• _THE PROBLEM_:
Of the lines listed below, return exactly those that run from the line containing "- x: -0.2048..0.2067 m" through the line containing "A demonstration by", both included.

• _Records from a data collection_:
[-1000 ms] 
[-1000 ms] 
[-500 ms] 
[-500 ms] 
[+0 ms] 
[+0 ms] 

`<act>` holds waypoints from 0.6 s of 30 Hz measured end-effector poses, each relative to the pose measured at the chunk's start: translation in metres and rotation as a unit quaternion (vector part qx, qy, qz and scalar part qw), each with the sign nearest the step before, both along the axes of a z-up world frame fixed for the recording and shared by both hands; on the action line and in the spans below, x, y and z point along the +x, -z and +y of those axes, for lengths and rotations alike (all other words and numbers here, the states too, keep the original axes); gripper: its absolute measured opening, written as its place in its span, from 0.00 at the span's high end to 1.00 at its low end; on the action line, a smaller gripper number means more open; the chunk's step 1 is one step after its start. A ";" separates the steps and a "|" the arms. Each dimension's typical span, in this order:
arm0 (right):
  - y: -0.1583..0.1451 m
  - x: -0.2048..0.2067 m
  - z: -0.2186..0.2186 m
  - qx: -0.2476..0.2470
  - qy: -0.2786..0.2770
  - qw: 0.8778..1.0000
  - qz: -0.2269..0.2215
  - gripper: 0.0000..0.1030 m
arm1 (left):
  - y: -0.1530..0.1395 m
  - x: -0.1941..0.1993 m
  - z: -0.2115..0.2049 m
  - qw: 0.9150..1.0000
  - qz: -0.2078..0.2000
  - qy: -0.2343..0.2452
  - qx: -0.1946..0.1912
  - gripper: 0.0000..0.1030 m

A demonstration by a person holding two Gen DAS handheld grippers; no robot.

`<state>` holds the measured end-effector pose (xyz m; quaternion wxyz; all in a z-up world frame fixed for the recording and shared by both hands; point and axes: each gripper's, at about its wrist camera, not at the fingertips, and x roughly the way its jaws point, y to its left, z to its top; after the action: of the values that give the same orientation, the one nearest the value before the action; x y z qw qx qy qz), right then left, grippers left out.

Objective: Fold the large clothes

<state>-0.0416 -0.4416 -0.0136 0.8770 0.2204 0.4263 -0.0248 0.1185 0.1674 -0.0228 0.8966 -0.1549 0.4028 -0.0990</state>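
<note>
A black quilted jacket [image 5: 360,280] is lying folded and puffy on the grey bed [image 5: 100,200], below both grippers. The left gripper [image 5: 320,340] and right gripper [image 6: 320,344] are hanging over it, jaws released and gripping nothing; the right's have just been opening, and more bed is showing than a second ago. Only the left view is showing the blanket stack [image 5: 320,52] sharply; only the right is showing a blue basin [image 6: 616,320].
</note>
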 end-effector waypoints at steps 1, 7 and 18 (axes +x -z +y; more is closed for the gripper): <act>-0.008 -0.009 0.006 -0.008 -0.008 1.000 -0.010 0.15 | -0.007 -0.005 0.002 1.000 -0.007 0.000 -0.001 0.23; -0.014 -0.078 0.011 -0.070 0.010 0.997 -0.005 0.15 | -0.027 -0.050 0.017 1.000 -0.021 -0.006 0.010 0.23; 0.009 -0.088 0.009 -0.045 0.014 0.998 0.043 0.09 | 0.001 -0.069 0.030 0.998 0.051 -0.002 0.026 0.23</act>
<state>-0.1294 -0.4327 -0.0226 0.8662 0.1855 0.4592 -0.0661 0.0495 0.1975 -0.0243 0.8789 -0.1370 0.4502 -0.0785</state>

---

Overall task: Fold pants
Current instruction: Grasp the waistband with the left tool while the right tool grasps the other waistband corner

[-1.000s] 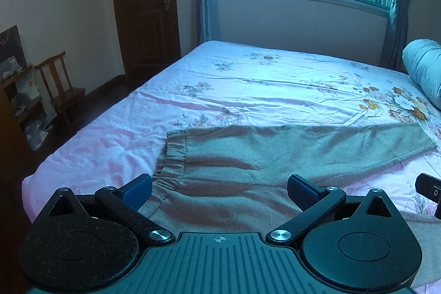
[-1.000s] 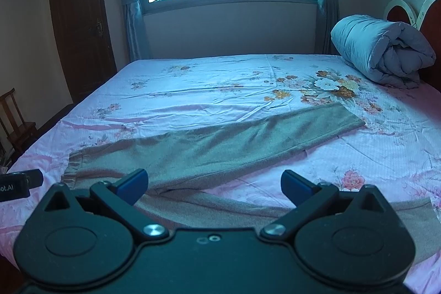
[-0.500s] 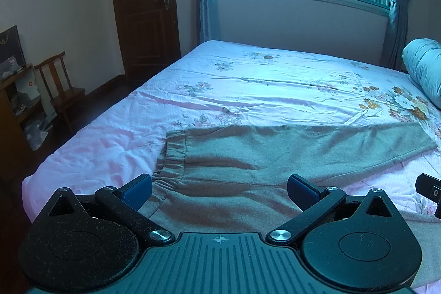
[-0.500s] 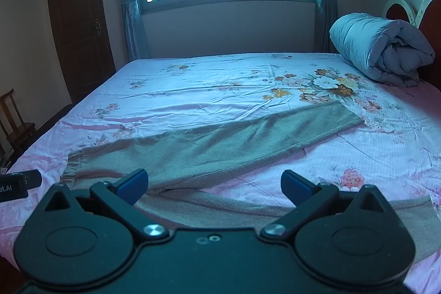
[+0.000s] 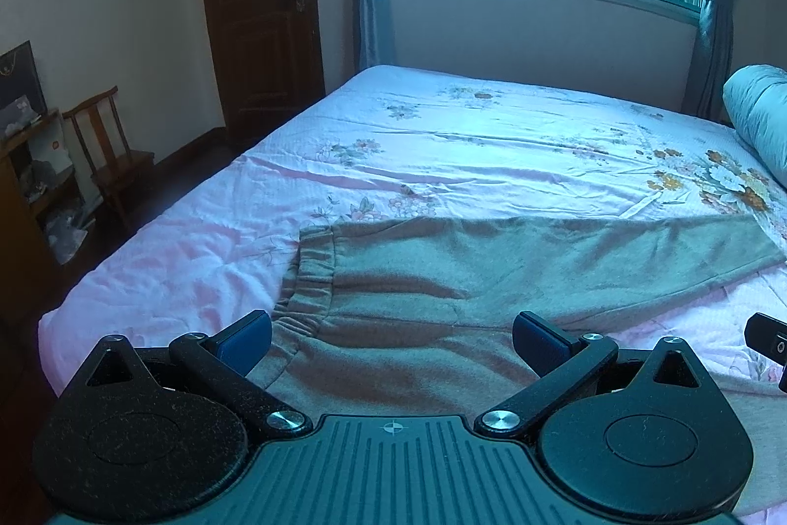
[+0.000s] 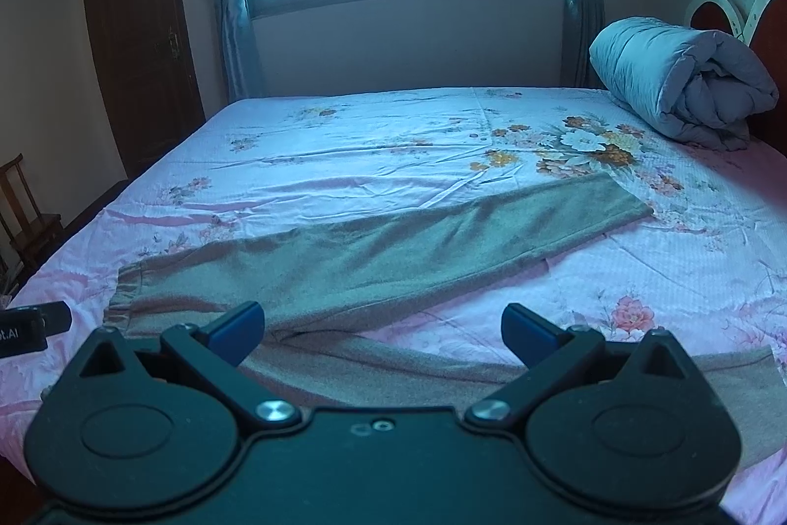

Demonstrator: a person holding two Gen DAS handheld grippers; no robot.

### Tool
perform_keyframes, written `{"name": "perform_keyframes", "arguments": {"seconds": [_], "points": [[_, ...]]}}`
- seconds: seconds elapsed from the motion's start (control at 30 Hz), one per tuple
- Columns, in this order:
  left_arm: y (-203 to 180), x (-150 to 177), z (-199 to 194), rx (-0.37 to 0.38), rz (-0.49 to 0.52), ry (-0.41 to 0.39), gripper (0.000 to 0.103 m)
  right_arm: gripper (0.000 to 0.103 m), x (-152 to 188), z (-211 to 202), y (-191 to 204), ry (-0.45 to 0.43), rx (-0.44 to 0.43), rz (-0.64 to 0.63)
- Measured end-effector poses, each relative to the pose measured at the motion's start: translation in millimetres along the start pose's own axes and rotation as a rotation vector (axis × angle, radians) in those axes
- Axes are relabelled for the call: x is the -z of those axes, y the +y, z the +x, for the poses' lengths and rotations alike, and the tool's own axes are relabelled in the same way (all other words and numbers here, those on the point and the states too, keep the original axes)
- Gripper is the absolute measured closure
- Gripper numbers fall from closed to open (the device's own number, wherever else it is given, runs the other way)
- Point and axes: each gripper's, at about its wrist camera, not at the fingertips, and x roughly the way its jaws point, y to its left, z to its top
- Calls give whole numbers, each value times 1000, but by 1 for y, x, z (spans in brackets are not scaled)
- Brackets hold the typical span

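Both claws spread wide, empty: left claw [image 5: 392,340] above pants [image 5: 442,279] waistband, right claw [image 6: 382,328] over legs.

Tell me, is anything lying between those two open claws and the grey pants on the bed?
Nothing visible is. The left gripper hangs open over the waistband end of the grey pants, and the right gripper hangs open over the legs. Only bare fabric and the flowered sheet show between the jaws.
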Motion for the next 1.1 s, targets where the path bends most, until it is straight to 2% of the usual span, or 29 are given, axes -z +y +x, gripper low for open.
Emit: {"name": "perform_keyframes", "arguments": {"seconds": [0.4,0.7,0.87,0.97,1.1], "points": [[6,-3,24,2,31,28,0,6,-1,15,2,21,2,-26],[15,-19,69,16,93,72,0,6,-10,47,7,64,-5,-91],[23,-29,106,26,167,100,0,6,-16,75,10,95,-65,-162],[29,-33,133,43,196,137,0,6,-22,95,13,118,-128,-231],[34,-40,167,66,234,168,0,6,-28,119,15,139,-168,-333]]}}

• _YOUR SOLUTION_:
  - x: -0.2048..0.2067 m
  - z: -0.2186..0.2186 m
  - qx: -0.2476..0.2470
  - qy: -0.2786..0.2770
  - qw: 0.8778..1.0000
  - qz: -0.2269..0.2215
  - gripper: 0.0000..0.1030 m
arm1 (left):
  - y: -0.1530..0.1395 m
  - x: -0.1941..0.1993 m
  - z: -0.2115..0.2049 m
  - qw: 0.9150..1.0000
  - qz: -0.2078..0.2000
  - qy: -0.2343..0.2452
  - qx: -0.1946..0.1912
  - gripper: 0.0000..0.1030 m

A demonstration by a person holding two Gen DAS handheld grippers; no robot.

This finishes the answer to the exercise.